3. Fournier D., Mouton C. Phenotypic characterization of human and animal biotypes within the species Porphyromonas gingivalis // Res. Microbiol. - 1993 .-- Vol.144. - No. 6. - P.435-444.

4. Oyarzun A., Smith P. Ultracytochemical localization of hydrogen peroxide production by dental plaque bacteria // Arch. Oral. Biol. - 1998 .-- Vol. 43. - N11. - P.907-910.

5. Ohta H., Kokeguchi S., Fukui K., Kato K. Actinobacillus (Hemophilus) actinomycetemcomitans in periodontal disease // Microbiol. Immunol. 1986. - Vol. 30. - N7. - P.629-643.

6. Karjalainen J., Kanervo A., Vaisanen ML., Et al. Porphyromonas-like gram-negative rods in naturally occurring periodontitis in dogs // FEMS Immunol. Med. Microbiol. - 1993. - Vol.6.- N2. - P.207-212.

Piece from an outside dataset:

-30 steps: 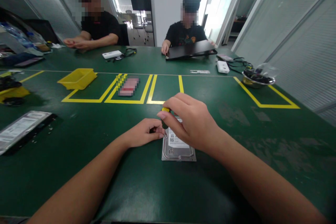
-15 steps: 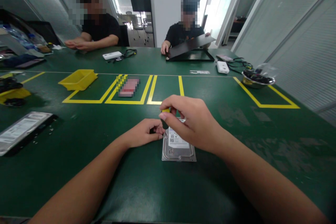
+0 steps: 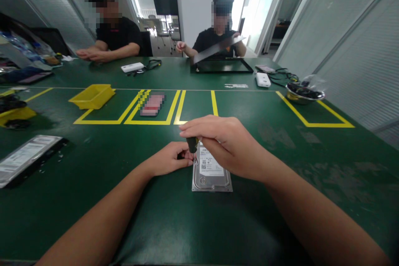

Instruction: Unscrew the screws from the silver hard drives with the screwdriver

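A hard disk drive [image 3: 212, 170] lies flat on the green worktop [image 3: 280, 199], near the middle. The left hand [image 3: 170, 158] is pinched together, touching the drive's far left corner. The right hand [image 3: 222, 143] is clamped on a dark screwdriver handle [image 3: 191, 144] standing over that corner. The drive looks rigid, metal-cased and fairly heavy, best held by its side edges; its lid seems slippery.

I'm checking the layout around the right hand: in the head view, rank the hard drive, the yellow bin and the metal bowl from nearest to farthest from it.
1. hard drive: directly under the right hand, mid-table.
2. metal bowl: far right, beyond the yellow line.
3. yellow bin: far left, at a taped box.
Bowl and bin are nearly too close to call.
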Demonstrator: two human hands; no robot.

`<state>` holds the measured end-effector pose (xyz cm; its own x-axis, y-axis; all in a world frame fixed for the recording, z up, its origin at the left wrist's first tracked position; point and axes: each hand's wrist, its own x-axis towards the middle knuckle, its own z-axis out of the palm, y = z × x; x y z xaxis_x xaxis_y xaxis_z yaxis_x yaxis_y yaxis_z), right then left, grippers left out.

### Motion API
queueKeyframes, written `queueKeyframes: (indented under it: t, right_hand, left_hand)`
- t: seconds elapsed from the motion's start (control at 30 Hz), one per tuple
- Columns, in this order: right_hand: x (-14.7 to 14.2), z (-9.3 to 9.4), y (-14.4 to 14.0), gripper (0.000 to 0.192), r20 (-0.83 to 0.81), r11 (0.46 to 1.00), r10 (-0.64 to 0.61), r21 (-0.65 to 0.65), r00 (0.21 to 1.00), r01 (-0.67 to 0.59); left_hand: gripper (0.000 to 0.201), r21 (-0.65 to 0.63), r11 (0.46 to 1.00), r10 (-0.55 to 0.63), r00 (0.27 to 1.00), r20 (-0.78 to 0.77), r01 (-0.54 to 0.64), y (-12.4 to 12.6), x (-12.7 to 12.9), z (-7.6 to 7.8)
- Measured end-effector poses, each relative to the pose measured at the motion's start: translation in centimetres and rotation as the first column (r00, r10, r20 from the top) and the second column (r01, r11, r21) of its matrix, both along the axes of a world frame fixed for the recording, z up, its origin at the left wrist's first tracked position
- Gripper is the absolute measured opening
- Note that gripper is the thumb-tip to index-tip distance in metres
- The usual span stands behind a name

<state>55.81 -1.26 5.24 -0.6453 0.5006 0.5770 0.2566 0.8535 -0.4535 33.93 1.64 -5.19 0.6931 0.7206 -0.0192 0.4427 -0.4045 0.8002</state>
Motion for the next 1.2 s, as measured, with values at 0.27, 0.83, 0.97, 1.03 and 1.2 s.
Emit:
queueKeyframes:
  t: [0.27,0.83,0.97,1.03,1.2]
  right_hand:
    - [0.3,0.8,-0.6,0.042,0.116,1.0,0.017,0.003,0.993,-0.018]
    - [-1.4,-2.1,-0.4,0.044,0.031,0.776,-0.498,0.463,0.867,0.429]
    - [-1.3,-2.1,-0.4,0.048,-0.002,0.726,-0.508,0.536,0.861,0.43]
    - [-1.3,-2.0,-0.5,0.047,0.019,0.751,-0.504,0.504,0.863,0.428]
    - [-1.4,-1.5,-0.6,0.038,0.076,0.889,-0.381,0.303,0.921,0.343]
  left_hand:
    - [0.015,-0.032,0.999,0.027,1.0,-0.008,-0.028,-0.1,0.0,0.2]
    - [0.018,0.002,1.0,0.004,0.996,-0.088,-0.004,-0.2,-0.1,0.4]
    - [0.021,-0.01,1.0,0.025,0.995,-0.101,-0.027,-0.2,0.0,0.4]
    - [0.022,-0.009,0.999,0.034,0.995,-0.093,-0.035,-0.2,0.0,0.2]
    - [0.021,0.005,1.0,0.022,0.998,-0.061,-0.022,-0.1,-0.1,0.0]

7. Mallonee D.H., Harvey C.E., Venner M., Hammond B.F. Bacteriology of periodontal disease in the cat // Arch. Oral. Biol. - 1988. - Vol. 33. - N9. - P.677-683.

8. Loos B.G., Dyer D.W., Whittam T.S., Selander R.K. Genetic structure of populations of Porphyromonas gingivalis associated with periodontitis and other oral infection // Infect. Immun. - 1993. - Vol. 61. - N1. - P.204-12.

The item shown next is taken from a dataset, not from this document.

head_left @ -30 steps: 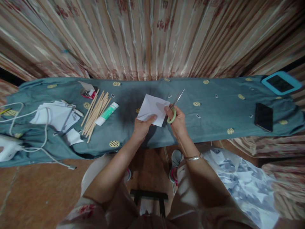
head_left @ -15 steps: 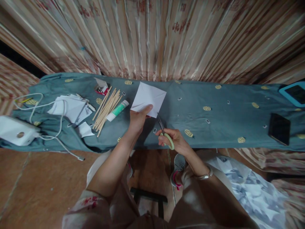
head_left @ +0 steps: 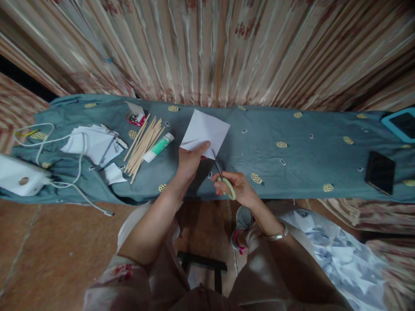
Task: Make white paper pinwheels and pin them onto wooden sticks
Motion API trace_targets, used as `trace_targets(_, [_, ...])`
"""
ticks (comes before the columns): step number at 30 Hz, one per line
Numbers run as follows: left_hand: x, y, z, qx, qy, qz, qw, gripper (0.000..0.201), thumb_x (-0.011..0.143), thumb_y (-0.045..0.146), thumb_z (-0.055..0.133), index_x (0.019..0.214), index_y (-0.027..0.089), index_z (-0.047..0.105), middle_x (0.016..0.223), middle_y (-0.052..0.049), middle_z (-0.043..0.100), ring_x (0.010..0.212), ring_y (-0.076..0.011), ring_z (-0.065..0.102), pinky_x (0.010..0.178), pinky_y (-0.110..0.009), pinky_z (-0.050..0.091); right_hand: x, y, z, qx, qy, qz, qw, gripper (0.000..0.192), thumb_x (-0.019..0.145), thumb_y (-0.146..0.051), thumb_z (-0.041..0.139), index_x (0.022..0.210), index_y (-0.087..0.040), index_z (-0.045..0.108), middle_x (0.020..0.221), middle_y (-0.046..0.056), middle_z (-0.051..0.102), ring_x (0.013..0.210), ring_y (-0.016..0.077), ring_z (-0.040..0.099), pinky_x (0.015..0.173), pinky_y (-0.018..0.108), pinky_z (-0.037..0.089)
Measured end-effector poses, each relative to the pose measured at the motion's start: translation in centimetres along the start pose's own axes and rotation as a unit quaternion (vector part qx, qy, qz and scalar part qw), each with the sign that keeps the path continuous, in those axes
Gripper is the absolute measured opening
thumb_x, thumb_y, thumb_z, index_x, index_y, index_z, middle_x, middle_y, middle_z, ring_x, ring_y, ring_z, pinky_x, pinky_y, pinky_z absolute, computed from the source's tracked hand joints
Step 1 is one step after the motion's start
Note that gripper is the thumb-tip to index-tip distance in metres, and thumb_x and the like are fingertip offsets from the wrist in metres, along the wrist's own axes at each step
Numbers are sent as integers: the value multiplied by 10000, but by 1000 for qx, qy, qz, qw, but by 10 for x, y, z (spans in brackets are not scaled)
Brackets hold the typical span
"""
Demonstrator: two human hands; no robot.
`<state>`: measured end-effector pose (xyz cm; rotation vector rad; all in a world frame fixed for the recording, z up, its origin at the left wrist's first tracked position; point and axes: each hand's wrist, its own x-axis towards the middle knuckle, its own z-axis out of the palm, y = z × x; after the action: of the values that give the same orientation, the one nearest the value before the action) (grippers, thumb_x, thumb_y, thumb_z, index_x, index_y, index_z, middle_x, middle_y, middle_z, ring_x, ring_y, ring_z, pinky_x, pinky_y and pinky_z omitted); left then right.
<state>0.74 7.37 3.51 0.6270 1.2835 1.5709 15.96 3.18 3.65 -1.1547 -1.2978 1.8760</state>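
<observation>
Left hand (head_left: 189,160) pinches near corner of folded white paper (head_left: 205,131), held above teal cloth-covered table (head_left: 292,168), centre. Right hand (head_left: 238,188) closed through green-handled scissors (head_left: 223,177); blade tips just beside paper's near edge. Glue tube (head_left: 158,147) left of paper; label unreadable

Surface (head_left: 266,172): long, draped in a teal cloth dotted with yellow motifs.
Far left: white box (head_left: 17,179) with a white cable (head_left: 65,140) looping off it.
Left: loose white paper pieces (head_left: 92,144), a fan of wooden sticks (head_left: 142,144), a glue tube (head_left: 158,147), a small red box (head_left: 136,116).
Right: black phone (head_left: 379,172), blue-framed tablet (head_left: 400,125).
</observation>
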Motion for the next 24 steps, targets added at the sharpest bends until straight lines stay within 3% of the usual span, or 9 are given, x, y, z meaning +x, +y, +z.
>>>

9. Komatsu T., Lee M.C., Miyagi A. et al. Reactive oxygen species generation in gingival fibroblasts of Down syndrome patients detected by electron spin resonance spectroscopy // Redox. Rep. - 2006. - Vol.11. - N2. - P.71-77.

Claims (1)

A method for evaluating the effectiveness of the treatment of inflammatory periodontal diseases, including determining the superoxide dismutase activity index in the supernatant of the oral fluid collected without stimulation for 30 minutes, characterized in that the catalase activity index is additionally determined, the coefficient Kp is calculated by the formula: Kp = (KAT ₂ · 100 / SOD ₂ ) :( CAT ₁ · 100 / SOD ₁ ), where CAT is the activity of catalase (mccat / l) of oral fluid, SOD - superoxide dismutase activity (units / mg protein) of the oral fluid, 1 is an index indicating the indicators of patients before treatment, 2 - an index indicating the indicators of patients after treatment, and when the value of the coefficient of CR of the oral fluid is equal to or higher than 1.0, the treatment is assessed as ineffective, and when the CR of the oral fluid is lower than 1.0 - as effective, and the decrease in the value of the CR of the oral fluid is proportional increase the effectiveness of treatment.